Sync identifier and version are responsible for deduplication and updating
(13:54) When an external server updates a test record, the App cannot simply save it again. HealthKit provides two metadata keys:HKMetadataKeySyncIdentifierIt is a string used to identify the same sample in the healthy ecology;HKMetadataKeySyncVersionis a number used to determine whether the sample is updated.
Save server sample
metadata[HKMetadataKeySyncIdentifier] = serverHealthSample.syncIdentifier
metadata[HKMetadataKeySyncVersion] = serverHealthSample.syncVersion
HKQuantitySample uses this metadata
healthStore saves the sample
HealthKit behavior
Same syncIdentifier + same version written again -> ignore the duplicate sample
Same syncIdentifier + higher version written -> replace the old sample with the new sample
Operations based on sync identifier -> remain transaction-safe
Key points:
- The identifier must be a stable sample identifier from an external data source and cannot generate a new value each time.
- When version is increased, HealthKit will treat it as an update to the same sample.
- After the same weekly report is synced to iPhone and then synced to Apple Watch, HealthKit will identify duplicate writes.

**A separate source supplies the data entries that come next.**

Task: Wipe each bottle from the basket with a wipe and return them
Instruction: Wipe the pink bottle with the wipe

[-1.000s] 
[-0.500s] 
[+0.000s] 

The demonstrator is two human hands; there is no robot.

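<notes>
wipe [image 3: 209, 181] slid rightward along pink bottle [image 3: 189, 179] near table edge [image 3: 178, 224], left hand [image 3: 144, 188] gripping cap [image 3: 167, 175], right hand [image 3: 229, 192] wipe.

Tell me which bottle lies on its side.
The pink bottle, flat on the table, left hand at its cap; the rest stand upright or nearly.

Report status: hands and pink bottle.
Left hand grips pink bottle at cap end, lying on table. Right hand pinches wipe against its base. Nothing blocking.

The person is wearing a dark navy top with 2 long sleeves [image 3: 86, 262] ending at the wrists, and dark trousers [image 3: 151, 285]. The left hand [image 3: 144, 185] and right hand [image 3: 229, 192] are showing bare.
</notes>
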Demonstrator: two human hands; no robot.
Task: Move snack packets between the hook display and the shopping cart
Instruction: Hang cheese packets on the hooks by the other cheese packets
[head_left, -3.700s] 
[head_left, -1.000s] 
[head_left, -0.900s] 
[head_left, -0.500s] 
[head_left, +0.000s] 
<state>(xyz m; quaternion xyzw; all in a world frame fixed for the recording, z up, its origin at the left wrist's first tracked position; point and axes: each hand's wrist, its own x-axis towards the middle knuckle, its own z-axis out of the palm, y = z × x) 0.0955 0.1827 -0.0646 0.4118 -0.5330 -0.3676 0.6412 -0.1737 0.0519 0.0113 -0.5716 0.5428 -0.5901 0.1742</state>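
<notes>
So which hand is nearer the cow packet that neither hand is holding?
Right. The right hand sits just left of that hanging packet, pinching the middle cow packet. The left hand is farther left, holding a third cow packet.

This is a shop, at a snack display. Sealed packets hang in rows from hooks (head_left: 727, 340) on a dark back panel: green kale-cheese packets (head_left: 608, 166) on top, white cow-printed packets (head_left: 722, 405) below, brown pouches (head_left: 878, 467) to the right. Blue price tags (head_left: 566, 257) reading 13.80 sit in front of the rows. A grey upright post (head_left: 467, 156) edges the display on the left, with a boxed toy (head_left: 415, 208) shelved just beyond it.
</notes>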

- As long as the app maintains identifier and version, conflict resolution and multi-device consistency are handled by HealthKit.
Core Takeaways
- Rehabilitation Weekly Report Synchronization: What to do: Sync the Six Minute Walk Test Weekly Report from the therapist server to the patient’s app. Why it’s worth doing: Explicit use of session
sixMinuteWalkTestDistanceModel this test. How to start: Map the server sample toHKQuantitySample,useHKMetadataKeySyncIdentifierandHKMetadataKeySyncVersionWrite metadata. - Step Trend Sharing: What to do: After the patient authorizes it, synchronize the daily total step trend to the nursing team. Why it’s worth doing:
HKAnchoredObjectQueryYou can only monitor change samples to avoid uploading the entire week’s data each time. How to start: First use anchored query to find the change date, and then useHKStatisticsCollectionQueryCalculate these datescumulativeSum。 - Local Cache Reconciliation: What to do: Create a Core Data or SQLite cache for HealthKit data and only update the cache when the health data changes. Why it’s worth doing: transcript extends external data storage to native databases. How to start: Persist HealthKit anchor, convert the new and deleted samples returned by the handler into cached additions, deletions and modifications.
- Duplicate Import Protection: What to do: Stable external IDs to health samples from hospitals, coaches, or third-party devices. Why it’s worth doing: The same record may enter HealthKit multiple times from iPhone and Apple Watch. How to start: Write the server record ID
HKMetadataKeySyncIdentifier, write the server version number intoHKMetadataKeySyncVersion。
Related Sessions
- Getting started with HealthKit — This synchronous lecture directly uses the SmoothWalker example, and the prerequisite content talks about HealthKit authorization, reading and writing, and basic queries.
- Beyond counting steps — Continue to expand mobility metrics, suitable for reading after step counting and six-minute walk test.
- What’s new in HealthKit — A summary of new HealthKit capabilities in 2020, including ECG, symptom logging, and mobility data types.
- What’s new in CareKit — The end of the session recommends CareKit, which is used to build diagrams and task experiences in care scenarios.